BACKGROUND OF THE INVENTION
The present invention falls into a class of technology
and methods where gasborne charge-carriers are used to neutralize a charge imbalance
on insulating materials and floating conductors. The methods are applied in general
industry for static elimination to reduce hazardous and nuisance static discharges
and improve process operations and cleanliness.
Electrical static eliminators are used in many industries
to control unbalanced charges on insulating materials and floating conductors. Fig.
1 shows one example of a prior art static eliminator system including positive and
negative polarity corona ionizers 1, their environment 10, and a target 11. When
the ionizers 1 are distant from the target 11, gas flow 7 is used to convey the
products of ionization to the target. The corona ionizers 1 can be separate dc or
pulsed-dc emitters, or single emitters with alternating potential to separate the
positive and negative polarity corona in time.
The make-up of ions from a typical ionizer is very complex
and is far from understood. Many species are short-lived, and often highly reactive.
Most ionic species discussed in the literature are found in the interelectrode gap,
after ion molecule reactions have had time to develop. The ions and their distribution
also depend on the corona mode (e.g. glow or pulsed) that is active for the electrode
geometry, the gas, and the potential.
The carriers entrained from a corona by gas flow are only
beginning to be explored. However, it is becoming clear that only about 0.1% of
carriers generated in a corona are entrained, and the control of these carriers
is not achieved by trivial adjustment of positive and negative corona currents.
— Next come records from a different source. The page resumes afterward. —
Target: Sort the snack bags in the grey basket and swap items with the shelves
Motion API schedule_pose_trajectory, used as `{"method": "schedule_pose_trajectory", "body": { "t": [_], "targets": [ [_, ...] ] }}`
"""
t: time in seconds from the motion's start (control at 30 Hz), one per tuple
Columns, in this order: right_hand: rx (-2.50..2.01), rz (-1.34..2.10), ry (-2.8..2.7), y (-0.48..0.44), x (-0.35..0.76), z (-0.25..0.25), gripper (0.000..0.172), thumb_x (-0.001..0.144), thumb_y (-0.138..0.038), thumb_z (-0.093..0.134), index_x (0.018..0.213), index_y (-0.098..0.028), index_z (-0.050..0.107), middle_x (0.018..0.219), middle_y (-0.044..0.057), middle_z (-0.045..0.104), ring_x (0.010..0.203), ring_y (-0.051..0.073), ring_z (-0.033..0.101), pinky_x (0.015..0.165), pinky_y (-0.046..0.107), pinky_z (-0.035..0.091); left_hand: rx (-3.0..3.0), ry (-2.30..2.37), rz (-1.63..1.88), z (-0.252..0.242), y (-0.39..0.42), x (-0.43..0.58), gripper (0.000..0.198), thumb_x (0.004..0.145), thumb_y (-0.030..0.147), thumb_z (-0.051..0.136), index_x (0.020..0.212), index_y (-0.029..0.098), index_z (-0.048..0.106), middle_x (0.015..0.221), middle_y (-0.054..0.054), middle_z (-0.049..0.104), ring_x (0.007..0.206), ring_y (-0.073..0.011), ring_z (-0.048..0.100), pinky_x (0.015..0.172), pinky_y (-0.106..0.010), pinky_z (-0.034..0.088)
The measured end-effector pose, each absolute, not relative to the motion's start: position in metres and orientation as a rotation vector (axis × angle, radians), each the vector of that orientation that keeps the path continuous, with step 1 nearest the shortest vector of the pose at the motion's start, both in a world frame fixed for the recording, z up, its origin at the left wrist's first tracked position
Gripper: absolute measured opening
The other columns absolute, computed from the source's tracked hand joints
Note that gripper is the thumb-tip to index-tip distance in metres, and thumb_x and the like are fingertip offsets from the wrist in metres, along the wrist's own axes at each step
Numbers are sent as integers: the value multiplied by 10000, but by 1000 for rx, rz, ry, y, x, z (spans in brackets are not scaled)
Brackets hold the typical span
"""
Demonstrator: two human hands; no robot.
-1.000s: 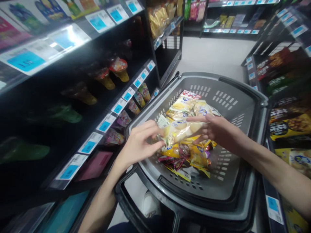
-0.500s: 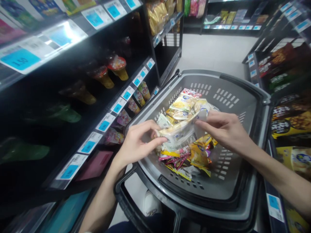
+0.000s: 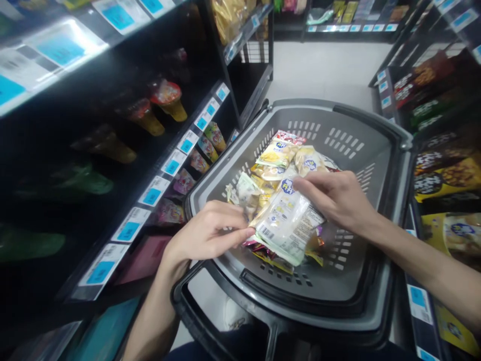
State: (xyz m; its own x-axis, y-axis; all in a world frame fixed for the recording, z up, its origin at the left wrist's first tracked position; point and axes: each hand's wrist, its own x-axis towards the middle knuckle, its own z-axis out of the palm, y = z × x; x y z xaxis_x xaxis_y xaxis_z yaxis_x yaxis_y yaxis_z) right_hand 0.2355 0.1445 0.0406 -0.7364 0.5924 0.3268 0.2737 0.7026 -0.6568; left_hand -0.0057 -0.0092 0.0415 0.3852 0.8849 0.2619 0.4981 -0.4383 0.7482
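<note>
Snack packet [image 3: 287,223], seemingly pinched, spans left hand [image 3: 205,233] to right hand [image 3: 334,198].

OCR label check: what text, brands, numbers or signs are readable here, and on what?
No text reads clearly.
On the clear plastic snack packet between left hand and right hand: blue oval logo, barcode and small print, all blurred.
On the blue-and-white shelf price tags: too blurred.
On the yellow snack packets in the grey plastic basket: logos too small.

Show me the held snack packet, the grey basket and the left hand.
snack packet [image 3: 287,223], head view, its pale printed back.
grey basket [image 3: 379,155], head view, bare inner far wall.
left hand [image 3: 205,235], head view, back of hand.
</note>
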Motion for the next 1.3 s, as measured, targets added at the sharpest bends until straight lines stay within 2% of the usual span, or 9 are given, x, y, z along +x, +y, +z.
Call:
{"method": "schedule_pose_trajectory", "body": {
  "t": [0.2, 0.47, 0.87, 0.93, 1.0, 1.07, 1.13, 1.23, 1.3],
  "targets": [
    [-594, 794, -2420, 145, 235, 37, 482, 1046, -327, 579, 602, -191, 455, 521, -53, 358, 503, 87, 328, 563, 293, 286, 2067, 1125, 834, 40, -8, -6, 327, 988, 128, 639, 663, 167, 633, 615, 7, 562, 597, -103, 525, 610, -258, 380],
    [-605, 827, -2460, 145, 236, 36, 472, 1056, -401, 558, 632, -194, 537, 519, -49, 417, 499, 90, 364, 574, 295, 293, 2101, 1092, 766, 43, -7, -5, 342, 997, 158, 621, 656, 173, 637, 605, -10, 571, 585, -123, 536, 588, -284, 385],
    [-641, 935, -2472, 147, 237, 39, 500, 1048, -428, 550, 612, -192, 485, 544, -32, 428, 524, 96, 383, 560, 299, 282, 2128, 1127, 742, 45, -6, -2, 340, 1006, 172, 612, 668, 162, 645, 616, -11, 570, 598, -115, 532, 587, -280, 394],
    [-661, 1042, -2416, 148, 239, 41, 390, 1038, -414, 569, 711, -201, 548, 540, -49, 421, 511, 94, 363, 539, 291, 271, 2127, 1169, 806, 43, -7, -1, 267, 995, 153, 636, 731, 150, 678, 668, -14, 605, 645, -111, 556, 633, -263, 433],
    [-676, 1207, -2304, 148, 241, 43, 170, 1021, -388, 605, 1006, -219, 617, 541, -84, 419, 480, 95, 338, 504, 278, 255, 2112, 1241, 910, 39, -8, -1, 159, 980, 141, 667, 828, 139, 710, 755, -28, 667, 728, -119, 606, 717, -261, 485],
    [-688, 1365, -2159, 150, 243, 44, 278, 1004, -371, 639, 1237, -243, 556, 543, -110, 403, 449, 95, 311, 466, 265, 239, 2073, 1324, 1007, 35, -10, -3, 41, 952, 179, 733, 940, 140, 725, 862, -43, 717, 813, -135, 652, 782, -269, 518],
    [-688, 1450, -2063, 151, 243, 45, 253, 984, -379, 668, 1188, -244, 605, 578, -85, 458, 459, 91, 348, 449, 257, 257, 2007, 1383, 1086, 30, -11, -6, 242, 872, 266, 851, 1044, 159, 717, 970, -52, 737, 882, -153, 677, 813, -272, 535],
    [-690, 1489, -2047, 155, 243, 46, 187, 932, -388, 725, 965, -205, 745, 718, 9, 647, 554, 102, 505, 475, 255, 352, 1891, 1407, 1185, 24, -10, -8, 586, 714, 302, 979, 1189, 199, 651, 1101, -62, 730, 964, -175, 693, 827, -272, 556],
    [-691, 1563, -2038, 156, 244, 48, 170, 903, -363, 745, 934, -206, 802, 797, 42, 724, 613, 124, 596, 502, 259, 425, 1905, 1397, 1188, 23, -9, -8, 637, 709, 262, 981, 1226, 207, 612, 1145, -70, 718, 1026, -188, 693, 851, -279, 564]
  ]
}}
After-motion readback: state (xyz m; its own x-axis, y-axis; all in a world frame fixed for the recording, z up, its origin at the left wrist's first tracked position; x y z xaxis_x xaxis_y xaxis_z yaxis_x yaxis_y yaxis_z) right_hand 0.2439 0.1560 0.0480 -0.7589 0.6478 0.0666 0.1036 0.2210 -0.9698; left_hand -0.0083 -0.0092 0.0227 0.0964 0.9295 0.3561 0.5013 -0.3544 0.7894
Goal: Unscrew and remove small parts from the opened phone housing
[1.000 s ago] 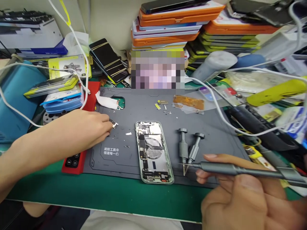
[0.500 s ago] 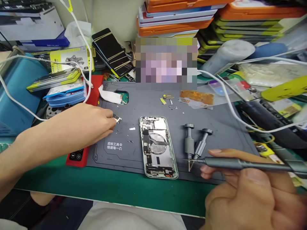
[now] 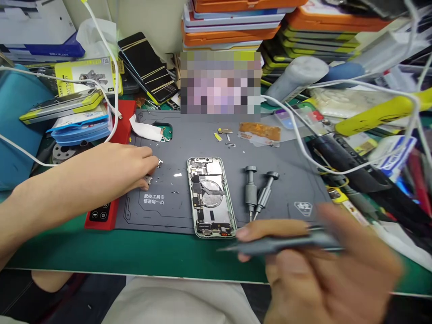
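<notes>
1 opened smartphone [image 3: 219, 213], internals exposed, flat nr front edge of grey work mat [image 3: 175, 148]. R hand [image 3: 320, 270], blurred: fingers closed round grey precision screwdriver [image 3: 263, 245], tip pointing L, nr phone's btm end. L hand [image 3: 130, 164]: fingers curled at sml metal part [image 3: 159, 163]; tips partly hidden, can't tell if gripped. 2 add'l screwdrivers [image 3: 250, 193] on mat, R of phone.

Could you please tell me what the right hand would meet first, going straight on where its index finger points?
The right hand would likely meet the opened phone at its near corner first, though depth is unclear and it might pass above.
</notes>
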Tool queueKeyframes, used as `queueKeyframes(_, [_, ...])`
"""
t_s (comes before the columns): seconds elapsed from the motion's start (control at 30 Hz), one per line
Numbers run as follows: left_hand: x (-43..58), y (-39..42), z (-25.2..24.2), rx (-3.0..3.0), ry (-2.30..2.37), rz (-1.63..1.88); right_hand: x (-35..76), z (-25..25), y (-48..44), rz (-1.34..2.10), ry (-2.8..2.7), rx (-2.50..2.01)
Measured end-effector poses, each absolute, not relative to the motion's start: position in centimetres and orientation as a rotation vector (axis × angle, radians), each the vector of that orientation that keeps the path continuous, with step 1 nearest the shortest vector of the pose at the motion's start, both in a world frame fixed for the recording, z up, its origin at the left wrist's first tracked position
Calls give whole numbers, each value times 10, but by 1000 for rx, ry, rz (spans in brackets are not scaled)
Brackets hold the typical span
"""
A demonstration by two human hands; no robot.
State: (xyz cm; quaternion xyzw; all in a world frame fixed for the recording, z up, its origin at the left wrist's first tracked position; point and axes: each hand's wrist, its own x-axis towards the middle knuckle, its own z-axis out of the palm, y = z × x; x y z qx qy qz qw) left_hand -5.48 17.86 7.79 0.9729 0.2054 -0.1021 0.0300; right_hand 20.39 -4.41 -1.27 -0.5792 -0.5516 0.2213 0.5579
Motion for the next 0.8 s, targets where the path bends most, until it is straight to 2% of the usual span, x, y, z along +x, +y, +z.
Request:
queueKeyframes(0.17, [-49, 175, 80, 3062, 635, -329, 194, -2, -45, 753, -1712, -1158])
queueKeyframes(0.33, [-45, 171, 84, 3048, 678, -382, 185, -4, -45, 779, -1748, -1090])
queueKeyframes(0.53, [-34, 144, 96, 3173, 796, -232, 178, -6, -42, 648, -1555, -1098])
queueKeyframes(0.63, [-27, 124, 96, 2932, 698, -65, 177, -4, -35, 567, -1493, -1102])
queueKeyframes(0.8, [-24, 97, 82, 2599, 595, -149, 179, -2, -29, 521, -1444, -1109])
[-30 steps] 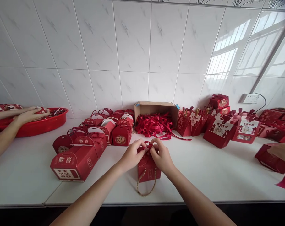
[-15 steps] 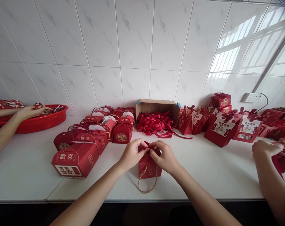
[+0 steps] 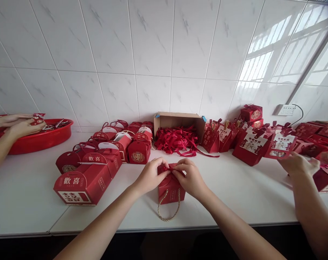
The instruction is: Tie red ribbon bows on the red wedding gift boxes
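In front of me on the table stands a small red gift box (image 3: 171, 193) with a gold rope handle (image 3: 169, 217) hanging down its near side. At its top, my left hand (image 3: 153, 174) pinches a red ribbon (image 3: 167, 168). My right hand (image 3: 189, 177) pinches the same ribbon from the other side, the fingertips of both hands close together. My fingers partly cover the ribbon and the box's top. Behind the box lies a cardboard box (image 3: 180, 117) full of loose red ribbons (image 3: 177, 139).
Red gift boxes (image 3: 74, 182) stand in rows on the left, and more red bags (image 3: 252, 148) on the right. At far left another person's hands (image 3: 26, 124) are over a red basin (image 3: 41, 142); at far right another person's hand (image 3: 301, 166) is near a red box (image 3: 326, 178).
My hands stay at the top of the gift box, still pinching the ribbon. The view has shifted slightly. At far right the other person's hand has moved left; at far left the hands have come together.
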Available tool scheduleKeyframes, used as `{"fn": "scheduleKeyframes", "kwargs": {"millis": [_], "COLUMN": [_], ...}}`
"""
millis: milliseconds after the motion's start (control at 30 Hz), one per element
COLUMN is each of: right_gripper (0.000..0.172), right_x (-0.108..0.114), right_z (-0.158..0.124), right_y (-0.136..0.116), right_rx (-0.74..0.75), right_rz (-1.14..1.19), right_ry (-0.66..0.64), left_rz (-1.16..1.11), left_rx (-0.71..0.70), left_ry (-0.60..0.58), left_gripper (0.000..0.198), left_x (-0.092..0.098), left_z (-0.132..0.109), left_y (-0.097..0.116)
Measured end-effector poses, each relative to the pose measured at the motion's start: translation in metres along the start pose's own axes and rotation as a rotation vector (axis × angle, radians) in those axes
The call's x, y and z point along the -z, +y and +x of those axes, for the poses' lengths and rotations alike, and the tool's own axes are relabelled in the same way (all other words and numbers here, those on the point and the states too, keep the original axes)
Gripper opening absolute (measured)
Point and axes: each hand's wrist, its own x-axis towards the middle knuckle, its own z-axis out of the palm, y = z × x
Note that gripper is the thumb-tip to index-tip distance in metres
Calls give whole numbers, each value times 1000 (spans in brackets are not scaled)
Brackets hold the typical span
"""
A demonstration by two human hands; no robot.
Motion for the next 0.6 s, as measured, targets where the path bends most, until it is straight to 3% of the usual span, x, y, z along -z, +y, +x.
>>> {"fn": "scheduleKeyframes", "kwargs": {"millis": [167, 300, 433, 600], "right_gripper": [10, 17, 29, 25], "right_x": [0, 2, 0, -8], "right_z": [3, 3, -1, -6], "right_y": [2, 1, 1, 5], "right_rx": [-178, -311, -288, -266], "right_rz": [135, 424, 736, 810], "right_ry": [11, -97, -212, -160], "left_rz": [51, 40, 4, 11], "left_rx": [-24, -40, -59, -56], "left_ry": [6, -3, 9, 62], "left_gripper": [7, 12, 15, 27], "left_x": [1, 0, -4, -5], "left_z": [4, 5, 6, 11], "left_y": [3, 3, -2, -12]}}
Conventional charge eliminators produce gasborne charge-carriers
of positive and negative polarity, so that the charge needed for static elimination
is attracted from the gas to charged articles. The equipment includes nozzles, blowers,
and room ionization systems where charged carriers are conveyed from electrical
corona to articles to be neutralized. Other ionizers are simply placed in chambers
where gas circulation conveys the charge-carriers to electrostatically charged articles,
or are static bars fitted with air knives or tubes perforated with an array of orifices.
The corona ionizers can consist of separate positive or negative polarity charge-carrier
generators for direct current (continuous or pulsed) ionization. Alternatively,
the ionizers can be single emitters or arrays of these emitters operated at alternating
A noted deficiency with conventional ionizers is that they
do not perform well in nitrogen, hydrogen, and noble (inert) gases, because control
is difficult where the gases are non-electron attaching. These ionizers also use
corona electrodes with two separate polarities or alternating polarity.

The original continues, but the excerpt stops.